• WHAT IS REQUIRED
Every line of the listing that contains the word "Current" is to be copied out.
____________________
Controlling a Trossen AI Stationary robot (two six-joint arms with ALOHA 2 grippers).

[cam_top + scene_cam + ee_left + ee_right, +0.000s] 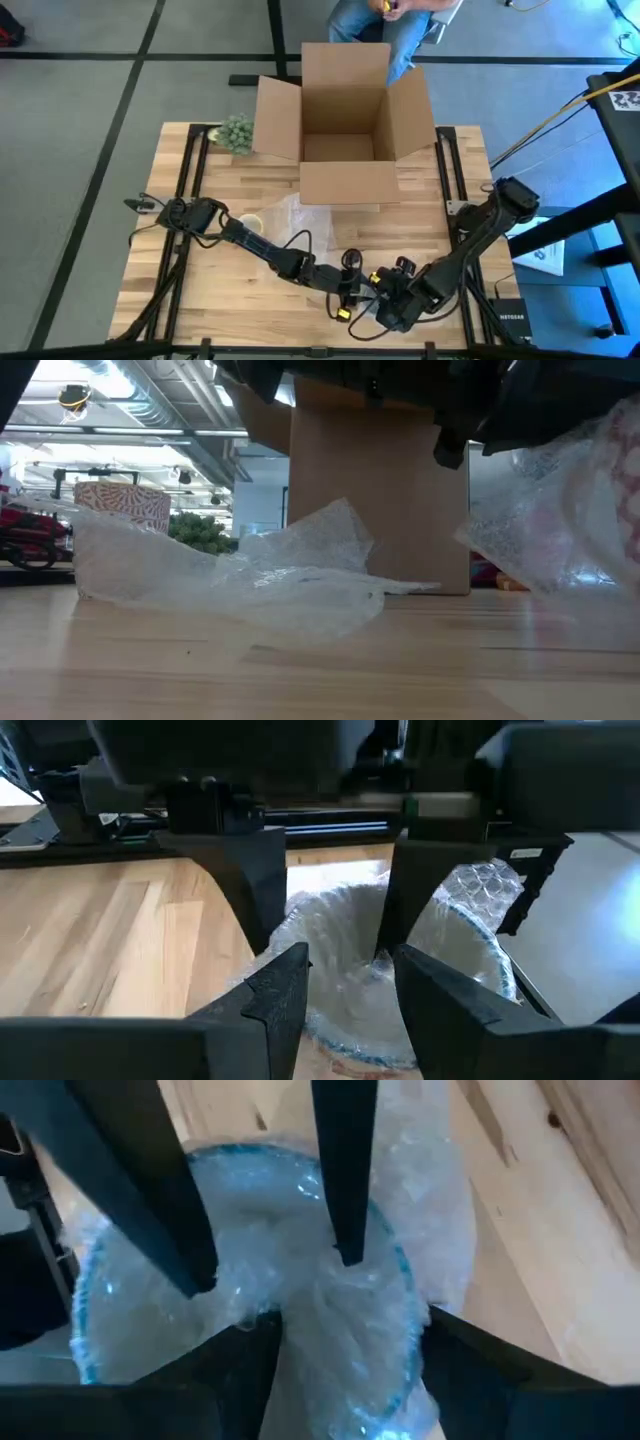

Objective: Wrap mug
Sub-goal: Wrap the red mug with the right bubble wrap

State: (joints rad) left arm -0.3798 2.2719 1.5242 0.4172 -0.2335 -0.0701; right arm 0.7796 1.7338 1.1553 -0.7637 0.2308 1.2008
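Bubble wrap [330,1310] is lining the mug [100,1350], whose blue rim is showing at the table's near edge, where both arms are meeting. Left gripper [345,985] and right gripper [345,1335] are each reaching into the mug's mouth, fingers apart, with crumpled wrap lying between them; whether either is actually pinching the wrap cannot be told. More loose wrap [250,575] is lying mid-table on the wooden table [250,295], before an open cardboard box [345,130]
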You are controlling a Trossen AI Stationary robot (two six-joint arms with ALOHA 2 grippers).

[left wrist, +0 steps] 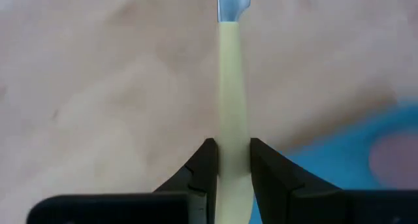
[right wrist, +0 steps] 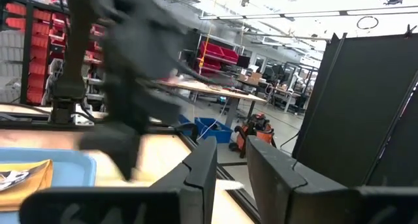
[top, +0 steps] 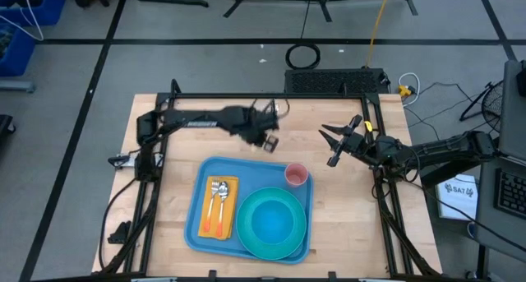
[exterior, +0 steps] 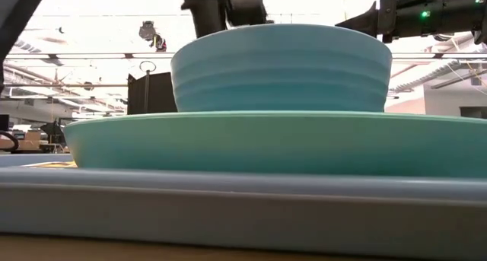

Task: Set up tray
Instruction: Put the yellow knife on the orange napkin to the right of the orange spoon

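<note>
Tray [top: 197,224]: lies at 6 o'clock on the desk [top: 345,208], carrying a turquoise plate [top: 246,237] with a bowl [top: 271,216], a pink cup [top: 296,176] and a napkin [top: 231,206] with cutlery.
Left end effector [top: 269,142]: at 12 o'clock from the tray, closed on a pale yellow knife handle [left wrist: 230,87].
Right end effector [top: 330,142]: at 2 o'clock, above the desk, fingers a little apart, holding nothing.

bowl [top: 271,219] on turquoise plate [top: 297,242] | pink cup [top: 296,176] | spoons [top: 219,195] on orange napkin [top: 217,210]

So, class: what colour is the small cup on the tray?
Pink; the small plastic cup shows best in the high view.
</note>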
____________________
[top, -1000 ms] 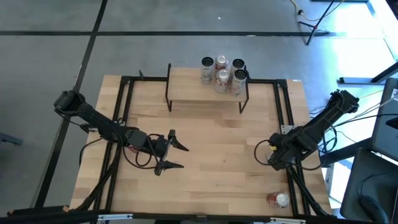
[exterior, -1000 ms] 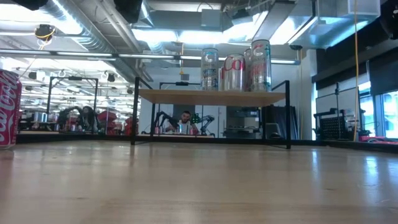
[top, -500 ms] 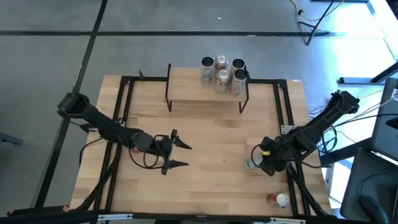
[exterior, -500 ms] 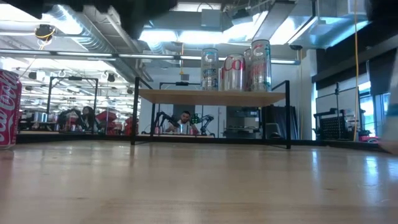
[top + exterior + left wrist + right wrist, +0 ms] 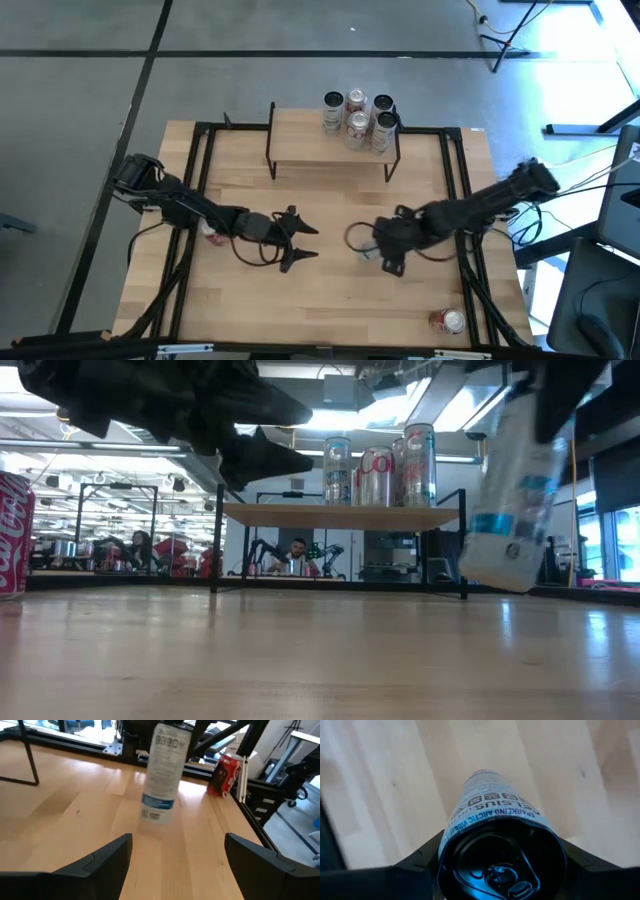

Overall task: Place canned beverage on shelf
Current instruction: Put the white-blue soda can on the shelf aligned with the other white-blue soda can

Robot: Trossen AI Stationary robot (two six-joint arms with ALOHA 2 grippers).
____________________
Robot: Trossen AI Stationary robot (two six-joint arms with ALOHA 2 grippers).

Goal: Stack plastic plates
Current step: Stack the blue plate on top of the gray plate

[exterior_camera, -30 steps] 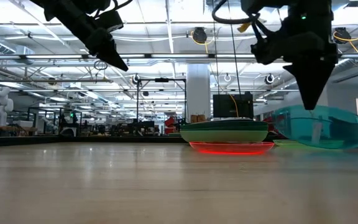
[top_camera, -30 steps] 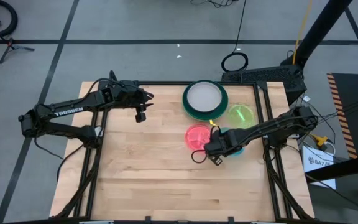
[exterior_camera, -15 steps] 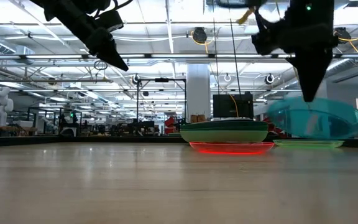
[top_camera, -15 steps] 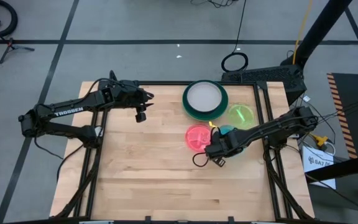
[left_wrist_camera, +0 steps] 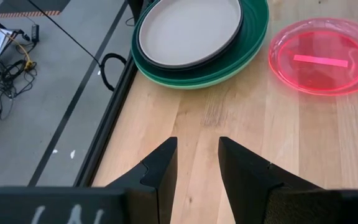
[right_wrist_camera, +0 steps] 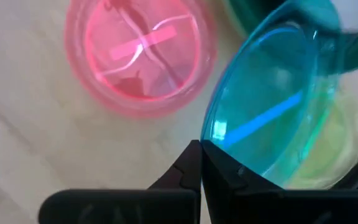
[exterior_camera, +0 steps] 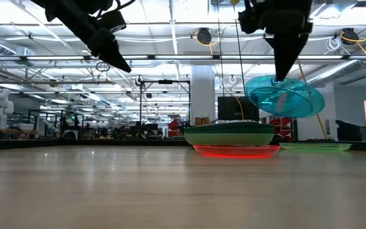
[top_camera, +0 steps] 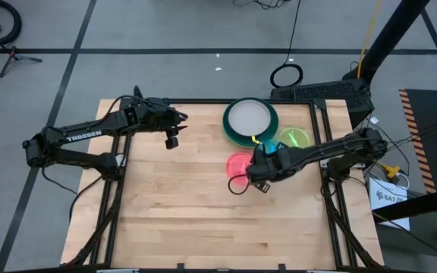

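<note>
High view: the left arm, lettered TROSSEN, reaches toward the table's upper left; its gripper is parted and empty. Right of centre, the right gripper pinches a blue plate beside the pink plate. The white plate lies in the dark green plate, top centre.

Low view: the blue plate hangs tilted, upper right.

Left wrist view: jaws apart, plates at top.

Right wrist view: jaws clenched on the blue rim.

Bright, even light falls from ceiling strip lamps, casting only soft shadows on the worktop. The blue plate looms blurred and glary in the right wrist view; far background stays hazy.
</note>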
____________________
• WRITTEN SOLUTION
Current instruction: Put the white-blue soda can on the shelf aligned with the other white-blue soda can
Current step: Stack the blue plate on top of the gray plate

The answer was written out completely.